According to global credit rating agency Fitch Ratings, the rally in China’s steel prices is expected to slow in coming weeks as the summer tends to see lower downstream demand due to subdued construction activity. However, high iron ore prices and new environmental regulations that limit supply are likely to keep steel prices elevated. Fitch Ratings expects this to benefit larger steel producers that have environmentally compliant facilities and are more resilient to production cuts.
China’s steel prices have increased since the beginning of the year as downstream producers started to replenish steel inventory. For example, rebar prices have surged to RMB 6,000/mt, up by more than RMB 600/mt from the end of April, as a result of strong demand from the construction industry as well as electronic vehicle production, the implementation of production restriction policies, and higher iron ore prices.
Production restrictions in Hebei Province are also playing a large role in the uptrend. Tangshan, which accounts for close to 15 percent of China’s total crude steel output, has implemented production restriction policies ranging between 30-50 percent throughout the year in an effort to reduce carbon emissions.

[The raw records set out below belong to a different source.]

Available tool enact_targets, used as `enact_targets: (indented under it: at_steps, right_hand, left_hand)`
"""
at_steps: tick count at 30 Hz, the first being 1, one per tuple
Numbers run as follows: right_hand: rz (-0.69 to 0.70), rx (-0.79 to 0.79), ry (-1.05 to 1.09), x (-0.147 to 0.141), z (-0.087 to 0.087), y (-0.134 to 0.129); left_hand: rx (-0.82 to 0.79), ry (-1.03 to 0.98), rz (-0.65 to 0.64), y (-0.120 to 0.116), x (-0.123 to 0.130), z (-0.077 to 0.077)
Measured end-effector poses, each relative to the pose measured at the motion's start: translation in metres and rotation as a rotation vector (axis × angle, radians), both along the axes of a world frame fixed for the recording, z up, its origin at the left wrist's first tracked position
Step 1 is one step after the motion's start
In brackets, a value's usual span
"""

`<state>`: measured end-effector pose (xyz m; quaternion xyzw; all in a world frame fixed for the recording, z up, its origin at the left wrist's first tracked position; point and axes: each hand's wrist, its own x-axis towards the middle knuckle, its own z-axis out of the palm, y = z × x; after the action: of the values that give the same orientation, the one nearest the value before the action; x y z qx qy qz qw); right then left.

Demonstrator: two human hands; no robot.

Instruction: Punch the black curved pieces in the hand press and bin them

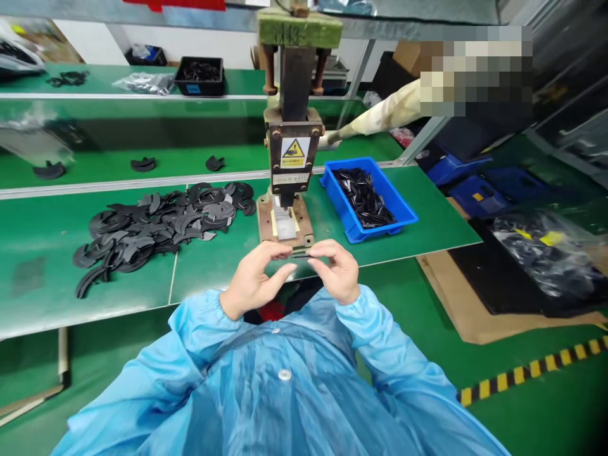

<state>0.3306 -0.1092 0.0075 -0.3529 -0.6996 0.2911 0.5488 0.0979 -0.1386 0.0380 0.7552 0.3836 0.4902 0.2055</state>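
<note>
My right hand [336,269] pinches a small thin black strip [300,256] between thumb and fingertips, in front of the press. From the other side my left hand [260,277] comes up to the strip's left end. Its thumb stands apart from the curled fingers; whether the fingertips touch the strip I cannot tell. Just beyond both hands is the bench press [293,152], its dark punch low over a pale metal fixture [285,227] on the base plate.
Left of the press lies a heap of curved dark parts [161,225]. To the right stands a blue bin [351,229] full of small black pieces. Several curved parts lie on the ledge behind. A black bin [199,92] stands at the back. Another person's sleeve [392,111] reaches in at the right.
</note>
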Motion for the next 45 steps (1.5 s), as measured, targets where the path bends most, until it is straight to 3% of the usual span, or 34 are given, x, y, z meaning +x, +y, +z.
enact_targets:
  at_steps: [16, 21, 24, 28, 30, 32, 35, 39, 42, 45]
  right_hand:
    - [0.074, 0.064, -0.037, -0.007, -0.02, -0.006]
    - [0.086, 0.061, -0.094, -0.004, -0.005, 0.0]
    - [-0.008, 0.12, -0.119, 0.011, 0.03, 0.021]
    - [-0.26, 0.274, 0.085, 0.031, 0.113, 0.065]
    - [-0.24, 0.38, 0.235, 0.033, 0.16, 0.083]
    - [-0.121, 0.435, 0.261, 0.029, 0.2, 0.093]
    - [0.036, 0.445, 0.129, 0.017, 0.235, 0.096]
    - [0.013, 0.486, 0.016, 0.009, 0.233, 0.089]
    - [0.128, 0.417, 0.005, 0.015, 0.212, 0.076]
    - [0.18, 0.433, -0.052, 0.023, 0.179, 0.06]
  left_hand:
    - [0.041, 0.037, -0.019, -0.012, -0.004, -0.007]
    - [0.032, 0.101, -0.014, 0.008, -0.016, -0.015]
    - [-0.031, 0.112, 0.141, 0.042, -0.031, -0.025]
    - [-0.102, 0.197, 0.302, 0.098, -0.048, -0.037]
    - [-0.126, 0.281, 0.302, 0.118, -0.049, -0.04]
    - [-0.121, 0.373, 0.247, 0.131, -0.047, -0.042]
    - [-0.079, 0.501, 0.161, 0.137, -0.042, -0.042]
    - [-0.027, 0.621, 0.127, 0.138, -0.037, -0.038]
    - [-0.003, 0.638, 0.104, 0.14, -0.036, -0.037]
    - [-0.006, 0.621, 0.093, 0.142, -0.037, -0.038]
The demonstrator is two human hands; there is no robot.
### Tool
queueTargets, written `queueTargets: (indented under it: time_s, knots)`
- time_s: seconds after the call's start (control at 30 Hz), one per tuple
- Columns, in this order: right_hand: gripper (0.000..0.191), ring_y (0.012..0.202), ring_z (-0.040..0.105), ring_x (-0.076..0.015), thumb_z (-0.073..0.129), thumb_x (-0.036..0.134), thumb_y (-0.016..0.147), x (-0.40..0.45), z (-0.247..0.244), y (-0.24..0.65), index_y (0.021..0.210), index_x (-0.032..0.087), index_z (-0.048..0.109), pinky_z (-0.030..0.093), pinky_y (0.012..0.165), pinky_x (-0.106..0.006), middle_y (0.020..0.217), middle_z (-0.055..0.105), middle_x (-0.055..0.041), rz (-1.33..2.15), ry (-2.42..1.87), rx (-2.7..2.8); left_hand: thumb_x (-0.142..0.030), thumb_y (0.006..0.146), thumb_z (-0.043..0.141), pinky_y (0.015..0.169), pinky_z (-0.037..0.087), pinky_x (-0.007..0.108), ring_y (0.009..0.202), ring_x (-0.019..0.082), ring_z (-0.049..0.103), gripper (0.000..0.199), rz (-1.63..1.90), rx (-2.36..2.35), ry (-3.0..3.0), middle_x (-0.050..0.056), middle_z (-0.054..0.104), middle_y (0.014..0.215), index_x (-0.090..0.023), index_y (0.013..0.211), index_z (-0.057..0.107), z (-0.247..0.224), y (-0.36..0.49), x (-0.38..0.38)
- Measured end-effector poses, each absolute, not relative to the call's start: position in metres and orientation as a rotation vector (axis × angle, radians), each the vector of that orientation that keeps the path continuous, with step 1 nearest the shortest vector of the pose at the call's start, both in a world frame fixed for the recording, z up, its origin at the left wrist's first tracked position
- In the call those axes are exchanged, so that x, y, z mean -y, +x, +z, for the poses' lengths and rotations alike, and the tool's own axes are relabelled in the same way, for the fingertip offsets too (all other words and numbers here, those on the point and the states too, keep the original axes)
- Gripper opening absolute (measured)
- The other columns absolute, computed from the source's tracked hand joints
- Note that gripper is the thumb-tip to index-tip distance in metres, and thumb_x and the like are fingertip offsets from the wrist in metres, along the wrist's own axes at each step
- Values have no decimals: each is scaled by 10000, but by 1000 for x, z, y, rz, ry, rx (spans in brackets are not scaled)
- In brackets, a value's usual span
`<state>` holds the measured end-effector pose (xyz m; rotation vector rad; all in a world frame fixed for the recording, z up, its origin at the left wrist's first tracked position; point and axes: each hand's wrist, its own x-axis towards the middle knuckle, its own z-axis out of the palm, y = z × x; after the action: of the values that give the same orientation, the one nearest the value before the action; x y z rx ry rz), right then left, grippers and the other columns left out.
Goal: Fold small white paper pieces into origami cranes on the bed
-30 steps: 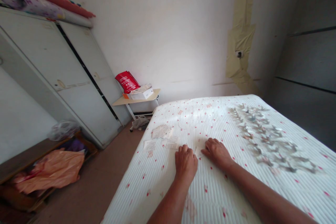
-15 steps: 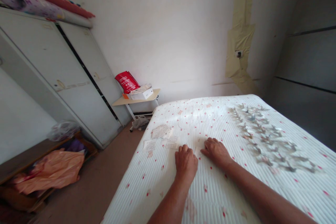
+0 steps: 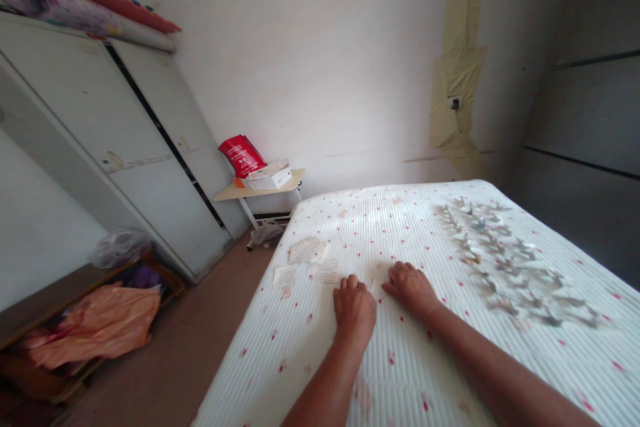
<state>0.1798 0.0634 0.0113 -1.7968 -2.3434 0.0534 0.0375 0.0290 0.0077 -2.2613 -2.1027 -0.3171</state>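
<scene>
resting flat on the white bed (image 3: 320,233), the left hand (image 3: 354,312) and right hand (image 3: 411,292) lie a little apart with a paper slip (image 3: 379,283) between them, and open bed runs to the left edge.

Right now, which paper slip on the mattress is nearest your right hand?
The white slip between the hands, just beside the right hand; the other slips lie farther left, past the left hand.

Glare whitens the back wall (image 3: 310,113); edges bow; paper slips (image 3: 306,251) look soft.
</scene>
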Motion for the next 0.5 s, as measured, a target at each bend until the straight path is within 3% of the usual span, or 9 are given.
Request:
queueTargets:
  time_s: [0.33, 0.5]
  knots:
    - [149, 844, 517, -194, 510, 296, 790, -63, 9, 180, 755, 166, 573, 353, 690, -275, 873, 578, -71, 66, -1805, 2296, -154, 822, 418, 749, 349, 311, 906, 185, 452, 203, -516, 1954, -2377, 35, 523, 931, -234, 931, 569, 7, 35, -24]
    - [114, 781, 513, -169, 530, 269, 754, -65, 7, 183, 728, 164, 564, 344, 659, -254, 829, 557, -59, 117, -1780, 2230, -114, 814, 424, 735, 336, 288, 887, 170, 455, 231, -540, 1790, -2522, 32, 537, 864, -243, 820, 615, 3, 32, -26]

Fitch Ratings expects Hebei Province-based HBIS Group to benefit from the production cuts, as the company’s plants are largely environmentally compliant and face less production cut requirements. Meanwhile, Chinese steelmaker China Baowu Group is likely to generate above-peer cash flow that is higher than what Fitch previously expected for 2021, as its diverse production facilities and product offerings make it more resilient to local policies on production cuts.